Site Reliability Engineer

  • Location:
    London, England, United Kingdom
  • Area of Interest
    Engineer - Software
  • Job Type
    Professional
  • Technology Interest
    Cloud and Data Center, Networking
  • Job Id
    1255464
New

As a System Administrator on the Meraki Backend Infrastructure Team, you will assist with server maintenance in addition to diving into critical issues as they arise. This is a transitory role that will allow you to be mentored by Site Reliability Engineers (SREs) on the team and grow into that role yourself.

Meraki's Backend Infrastructure Team is responsible for building and scaling the cloud that supports millions of Meraki devices across the world. Meraki’s customer base has grown by a factor of 2-3 every year, serving more than 1.5 billion HTTP requests per day across six datacentres. Our customers depend on the Meraki cloud to monitor and manage their critical infrastructure of network switches, security appliances, wireless APs, security cameras, and phones.

In this role, you will be part of a small engineering team that is based out of our headquarters in San Francisco, CA. You will be responsible for the operational aspects of our fleet of servers: both responding to incidents (managing our suppliers to ensure failed hardware is replaced, applying security patches and managing OS upgrade projects) and defining processes and procedures to ensure work is carried out consistently and reliably as our team grows. With a senior mentor, you’ll build automatic systems in ruby to replace manual operational tasks. This is a ticket driven role for 50% of the time. In the remainder of your time you will have the opportunity to learn with the expectation of becoming a full SRE within 12 to 18 months.
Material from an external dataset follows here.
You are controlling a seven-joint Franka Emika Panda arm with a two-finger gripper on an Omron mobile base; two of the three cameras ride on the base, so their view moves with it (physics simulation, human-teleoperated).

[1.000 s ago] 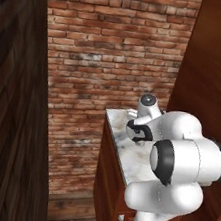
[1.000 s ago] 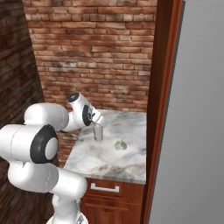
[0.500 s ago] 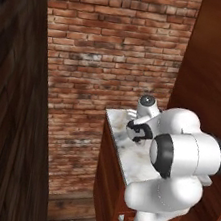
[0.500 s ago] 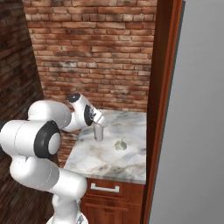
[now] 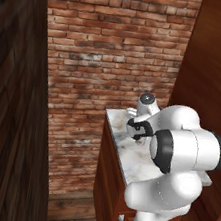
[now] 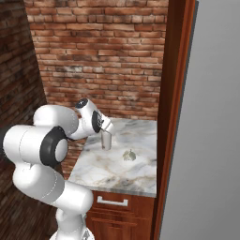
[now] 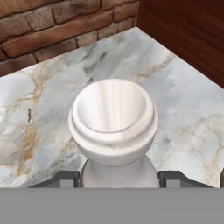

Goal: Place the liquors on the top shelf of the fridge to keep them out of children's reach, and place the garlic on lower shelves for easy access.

To be successful at this role you must complete these tasks to a high standard.

Example projects of a Meraki System Administrator:

  • Performing hardware RMAs and other related issues as they occur.

  • Server maintenance, including applying security patches to address vulnerabilities in our systems, running scripts to automate moving machines into and out of production, and OS upgrades.

  • Troubleshooting, performing root cause analysis, and resolving production issues from the network and application layers all the way down to the system level. This might include anything from digging into source code (our own or from open source projects), hunting memory leaks, tracing bottlenecks in upstream networks, or database query optimization. You’ll work with a SRE mentor.

You are an ideal candidate if you:

  • Know your way around *nix systems. We run Debian.

  • Believe in the Unix way. You build large systems out of small components that each do one job and do it well.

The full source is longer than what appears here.